Cry Baby

Etwas ungewohnt ist es, Sophie Rois, den prominentesten Neuzugang im Ensemble des Deutschen Theaters, in diesem Ambiente aus Samt, Seide und Plüsch zu erleben. Barbara Steiner hat die Logen des traditionsreichen Hauses auf der Bühne noch einmal gespiegelt und schafft eine Stimmung, die weit entfernt ist vom rauen Asphalt und ironischen Lametta-Charme von Bert Neumanns Volksbühnen-Settings.

Die Diva mit ihrer unverkennbar verrauchten Reibeisenstimme schlurft mit einem „O Gott“ ganz beiläufig durch die luxuriösen Interieurs. Im Nachthemd will sie sich am liebsten gleich wieder hinlegen.
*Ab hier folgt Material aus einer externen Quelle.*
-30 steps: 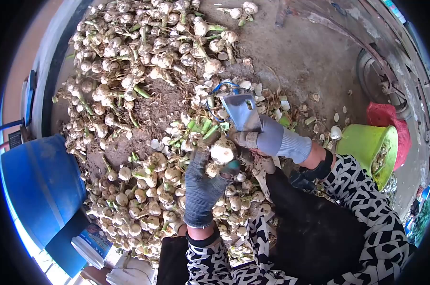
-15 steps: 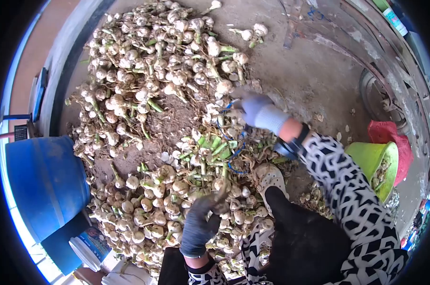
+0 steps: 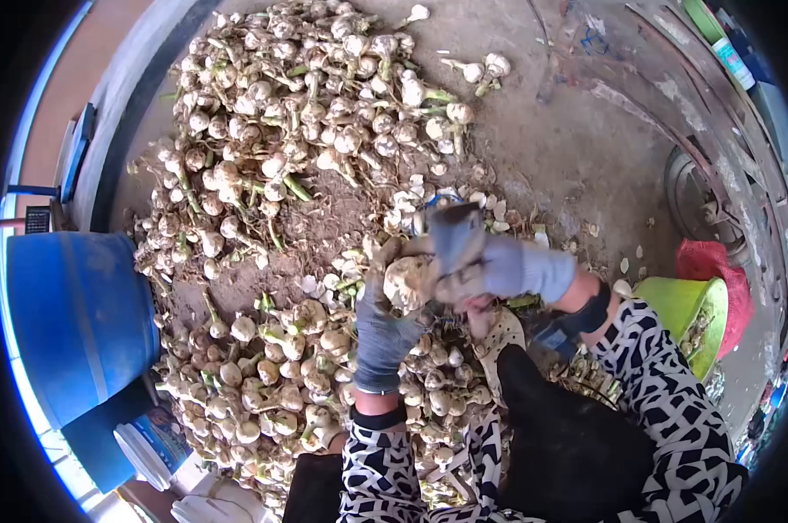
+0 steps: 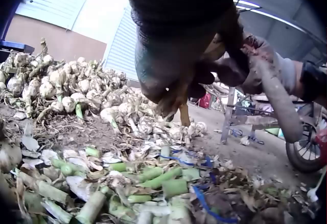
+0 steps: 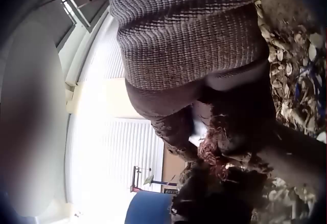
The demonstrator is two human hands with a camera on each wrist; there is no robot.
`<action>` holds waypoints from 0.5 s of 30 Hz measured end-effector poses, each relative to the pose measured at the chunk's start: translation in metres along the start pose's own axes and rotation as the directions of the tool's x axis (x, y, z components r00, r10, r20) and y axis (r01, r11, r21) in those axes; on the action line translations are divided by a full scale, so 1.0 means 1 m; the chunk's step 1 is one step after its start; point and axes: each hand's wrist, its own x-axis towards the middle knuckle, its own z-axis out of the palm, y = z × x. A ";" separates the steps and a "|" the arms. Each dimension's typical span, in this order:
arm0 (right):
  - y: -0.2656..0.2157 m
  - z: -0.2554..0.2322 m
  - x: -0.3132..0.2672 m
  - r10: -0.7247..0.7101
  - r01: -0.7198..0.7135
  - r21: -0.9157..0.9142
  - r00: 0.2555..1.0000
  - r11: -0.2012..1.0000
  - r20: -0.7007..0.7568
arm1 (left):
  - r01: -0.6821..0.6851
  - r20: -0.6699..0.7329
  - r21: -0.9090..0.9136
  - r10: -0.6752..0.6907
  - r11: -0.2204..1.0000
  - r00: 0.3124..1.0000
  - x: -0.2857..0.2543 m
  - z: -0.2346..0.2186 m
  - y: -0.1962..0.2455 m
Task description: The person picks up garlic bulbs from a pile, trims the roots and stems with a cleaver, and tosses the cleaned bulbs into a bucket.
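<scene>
My left hand [image 3: 392,301], in a dark grey glove, grips a garlic bulb [image 3: 409,281] in front of me. My right hand [image 3: 468,270], in a light grey glove, holds a flat grey blade [image 3: 450,231] right beside the bulb; the blade is blurred. The left wrist view has the dark glove [image 4: 179,55] curled round something brown, with the right hand [image 4: 265,68] close on its right. In the right wrist view a knit glove [image 5: 189,45] fills the top, and reddish garlic roots [image 5: 217,157] hang below it.
Garlic with stalks lies heaped at the far side [image 3: 298,105], and trimmed bulbs lie near my knees [image 3: 280,383]. Cut green stalks [image 4: 163,175] litter the ground between them. A blue barrel [image 3: 76,322] stands at the left. At the right are a green bucket [image 3: 681,305], a red sack [image 3: 707,261] and a wheel [image 3: 699,200].
Half a second ago the right hand reached out to the far pile and the left hand was low over the near bulbs. Both hands have come back together around a bulb.
</scene>
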 end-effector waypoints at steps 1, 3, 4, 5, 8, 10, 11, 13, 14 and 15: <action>-0.001 -0.009 -0.011 -0.064 0.063 -0.091 0.998 0.994 -0.010 | 0.115 -0.087 0.048 -0.110 0.992 0.990 -0.005 0.011 0.012; 0.005 -0.009 -0.021 -0.486 0.271 -0.683 0.862 0.678 -0.141 | 0.340 -0.297 0.004 -0.323 0.941 0.899 -0.011 0.031 0.036; -0.006 0.001 -0.022 -0.378 0.134 -0.839 0.921 0.528 -0.091 | 0.274 -0.297 0.078 -0.240 0.959 0.924 -0.018 0.023 0.029; -0.019 0.014 -0.025 -0.256 0.015 -0.945 0.964 0.326 -0.073 | 0.205 -0.290 0.154 -0.154 0.967 0.944 -0.021 0.018 0.027; -0.016 0.030 -0.024 -0.263 -0.018 -0.991 0.963 0.129 -0.052 | 0.351 -0.295 0.179 -0.290 0.919 0.910 -0.024 0.026 0.035; -0.013 0.035 -0.024 -0.278 -0.053 -0.993 0.957 0.108 -0.081 | 0.376 -0.328 0.216 -0.296 0.901 0.897 -0.026 0.029 0.039; -0.012 0.038 -0.025 -0.282 -0.055 -0.992 0.956 0.113 -0.085 | 0.404 -0.361 0.242 -0.304 0.882 0.881 -0.025 0.032 0.042; -0.011 0.040 -0.029 -0.258 -0.097 -0.992 0.959 0.080 -0.114 | 0.407 -0.317 0.136 -0.349 0.903 0.882 -0.025 0.037 0.045; -0.009 0.040 -0.031 -0.257 -0.102 -0.991 0.959 0.081 -0.120 | 0.388 -0.296 0.302 -0.301 0.871 0.907 -0.029 0.038 0.044; -0.005 0.039 -0.032 -0.252 -0.117 -0.987 0.957 0.110 -0.142 | 0.358 -0.267 0.460 -0.257 0.813 0.929 -0.033 0.040 0.044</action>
Aber hier kommt man ja nicht zur Ruhe… Ständig will jemand was von ihr… Im Waldorf/Statler-Modus kräht von oben Bernd Moss dazwischen, als fleischgewordenes Bildungsbürgertum und langjähriger Abonnent pocht er darauf, dass er hier etwas sehen will für sein Geld. Rois und Moss kreuzen zunächst nur verbal die Klingen und liefern sich schließlich auch einen Fecht-Kampf live auf der Bühne.

Weitere Ruhestörer sind Christine Groß (Pollesch-Stammspielerin) und Judith Hofmann (wie Moss aus dem DT-Ensemble) mit ihren Pollesch-typischen Diskursschnipsel-Schleifen. Schließlich stampft noch ein weiblicher Guerrila-Chor über die Bühne: diesen Einfall hat Pollesch nun wahrhaft schon ein paar Mal zu oft recycelt. Diesmal performen Studentinnen des 2. Jahrgangs der HfS Ernst Busch den Chor und treten betont martialisch als Erschießungskommando.

„Cry Baby“ ist ein Mix aus zu vielen bekannten Pollesch-Versatzstücken, ein Nachklapp zu seinen besten Stücken und leider noch nicht der erhoffte Aufbruch an seinem neuen Berliner Stammhaus. Eine Sophie Rois ist zwar immer eine sichere Bank dafür, dass ein Abend nicht absäuft, die nur knapp einstündige Fingerübung hebt aber auch nicht ab, sondern kommt meist so schläfrig daher wie die Figuren, die darüber räsonieren, dass sie jetzt am liebsten gleich wieder ins Bett gehen möchten. Den größten Szenen-Applaus erhält bezeichnenderweise der Chor für einen kurzen Diss gegen Udo Lindenberg und seine zu aufgesetzte Rebellen-Attitüde, die einige Meter weiter am Berliner Ensemble in „Panikherz“ gefeiert wird.